None of which made any sense to anyone.
Stars Without Number 003: Overwatch Appears
Here’s the write-up from last Monday night’s SWN game.
First off was a reminder that when players own a spacecraft someone needs to play the clerk and keep the spreadsheet. It had been two weeks since our last game, so it was a bit hard figuring who owed who money from the scribbled notes on the back of the captain’s character sheet.
Done with that, the game began with the party receiving a message from the secretive Overwatch organization. Overwatch is a bit like Anonymous with spaceships. They’re paranoid security specialists and encryption nuts. They built the box the treasure map’s in, and one option was to have them open it instead of tracking down Ace’s friend Lootman, the owner who’s on some hell-world and may or may not be alive.
The party had been trying to contact Overwatch for a few sessions, but had no luck until now. Overwatch contacted them and set up a meeting.

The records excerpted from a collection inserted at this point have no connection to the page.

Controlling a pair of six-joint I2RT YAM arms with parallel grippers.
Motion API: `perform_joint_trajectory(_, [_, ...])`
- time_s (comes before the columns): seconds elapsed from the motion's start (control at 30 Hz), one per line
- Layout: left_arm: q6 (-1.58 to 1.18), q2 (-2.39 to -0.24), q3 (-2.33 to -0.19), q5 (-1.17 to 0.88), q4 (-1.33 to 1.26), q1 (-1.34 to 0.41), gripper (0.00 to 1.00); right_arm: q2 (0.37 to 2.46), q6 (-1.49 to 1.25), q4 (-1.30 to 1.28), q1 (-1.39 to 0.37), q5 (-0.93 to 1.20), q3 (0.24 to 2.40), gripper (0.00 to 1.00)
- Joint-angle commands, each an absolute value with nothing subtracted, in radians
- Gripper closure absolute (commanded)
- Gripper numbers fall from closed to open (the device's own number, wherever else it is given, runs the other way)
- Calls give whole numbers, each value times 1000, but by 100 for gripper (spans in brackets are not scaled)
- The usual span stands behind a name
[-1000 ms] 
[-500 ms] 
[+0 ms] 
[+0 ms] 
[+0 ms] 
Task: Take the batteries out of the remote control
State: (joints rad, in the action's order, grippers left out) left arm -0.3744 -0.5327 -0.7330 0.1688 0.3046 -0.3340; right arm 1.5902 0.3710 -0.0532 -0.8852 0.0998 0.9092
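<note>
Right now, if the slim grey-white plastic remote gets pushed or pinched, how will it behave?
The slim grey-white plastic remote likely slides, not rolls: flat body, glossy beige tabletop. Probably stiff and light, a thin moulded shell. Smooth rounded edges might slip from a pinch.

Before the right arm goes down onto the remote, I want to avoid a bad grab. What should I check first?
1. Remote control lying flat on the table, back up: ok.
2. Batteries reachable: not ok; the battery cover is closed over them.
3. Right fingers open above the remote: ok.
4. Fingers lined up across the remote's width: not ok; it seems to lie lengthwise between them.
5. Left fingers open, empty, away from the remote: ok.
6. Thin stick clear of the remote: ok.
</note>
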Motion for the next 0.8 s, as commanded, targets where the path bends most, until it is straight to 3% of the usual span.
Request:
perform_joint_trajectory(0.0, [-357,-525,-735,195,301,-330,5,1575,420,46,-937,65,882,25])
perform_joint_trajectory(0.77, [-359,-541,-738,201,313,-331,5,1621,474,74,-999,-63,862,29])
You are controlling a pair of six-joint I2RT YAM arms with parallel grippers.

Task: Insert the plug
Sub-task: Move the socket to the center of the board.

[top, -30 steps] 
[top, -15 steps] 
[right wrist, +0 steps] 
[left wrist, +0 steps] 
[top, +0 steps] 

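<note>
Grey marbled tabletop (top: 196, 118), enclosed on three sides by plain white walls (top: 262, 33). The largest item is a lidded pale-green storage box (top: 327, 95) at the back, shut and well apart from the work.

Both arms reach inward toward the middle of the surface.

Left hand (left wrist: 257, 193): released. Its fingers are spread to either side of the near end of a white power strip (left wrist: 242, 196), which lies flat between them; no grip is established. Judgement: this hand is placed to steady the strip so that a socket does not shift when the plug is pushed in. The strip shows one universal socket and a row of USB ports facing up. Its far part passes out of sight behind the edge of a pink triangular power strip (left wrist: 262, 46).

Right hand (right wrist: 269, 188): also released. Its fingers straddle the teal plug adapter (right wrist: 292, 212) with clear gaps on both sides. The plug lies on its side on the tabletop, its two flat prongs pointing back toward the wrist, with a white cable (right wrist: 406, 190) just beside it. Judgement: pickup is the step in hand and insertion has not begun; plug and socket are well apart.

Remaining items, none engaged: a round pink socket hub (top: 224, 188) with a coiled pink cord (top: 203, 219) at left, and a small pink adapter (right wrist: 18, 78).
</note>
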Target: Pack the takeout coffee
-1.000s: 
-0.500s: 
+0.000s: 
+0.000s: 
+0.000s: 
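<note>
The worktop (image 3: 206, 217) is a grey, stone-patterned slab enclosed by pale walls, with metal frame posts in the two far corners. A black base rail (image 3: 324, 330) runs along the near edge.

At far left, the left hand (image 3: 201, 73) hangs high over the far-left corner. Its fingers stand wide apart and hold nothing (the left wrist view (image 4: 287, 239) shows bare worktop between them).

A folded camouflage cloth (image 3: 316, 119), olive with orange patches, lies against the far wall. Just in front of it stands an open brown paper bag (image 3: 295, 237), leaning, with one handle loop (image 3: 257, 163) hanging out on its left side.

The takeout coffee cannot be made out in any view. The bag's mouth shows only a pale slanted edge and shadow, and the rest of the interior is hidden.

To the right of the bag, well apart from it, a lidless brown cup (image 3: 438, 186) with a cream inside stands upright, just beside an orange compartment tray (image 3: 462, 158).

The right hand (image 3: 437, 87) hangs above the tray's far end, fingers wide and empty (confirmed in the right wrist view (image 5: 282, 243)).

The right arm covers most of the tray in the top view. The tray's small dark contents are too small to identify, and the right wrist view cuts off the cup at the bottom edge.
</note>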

On an abandoned spaceship.
In an irradiated system.
The party flew out, and Overwatch wanted Captain Bai to cross to the derelict ship. She said she wouldn’t go without Zhukov. Overwatch agreed. The two crossed over and boarded the ship. Felipe ran a scan and saw that the ship was rigged to explode. He told this to Captain Bai, and she and Zhukov fled back to the Far Drifter with only minor incident. Overwatch contacted them again and asked what the problem was. Bai said, like hell was she going to board a ship rigged to explode. Overwatch replied it was just a security measure. Bai consulted with the crew and ultimately decided to cross over alone. She boarded the ship, went to the cockpit, and began negotiations with Overwatch.
Turned out that Overwatch was interested in finding the Wild Card and wanted to partner with the party. They agreed to open the box for a fee and to enter a partnership with the party. There was some negotiation as to what this partnership might entail, and in the end it was decided that an Overwatch representative would accompany the party and make an appraisal of any relics found. This rep would meet the party the following standard day on Logodav Station.
The party returned to Logodav and met with their former passenger, Kameron Litvak. She’d been talking with station security and had a hunch her sister was being held captive at a pirate base in the system. The crew agreed to help her and said they’d go to the pirate base after the Overwatch rep arrived. The next day a small packet boat arrived at Logodav carrying Jonah Gnosis, an AI.
Introductions were made. Questions were asked. The party seemed to take a shine to Jonah, especially after he displayed his surveillance abilities.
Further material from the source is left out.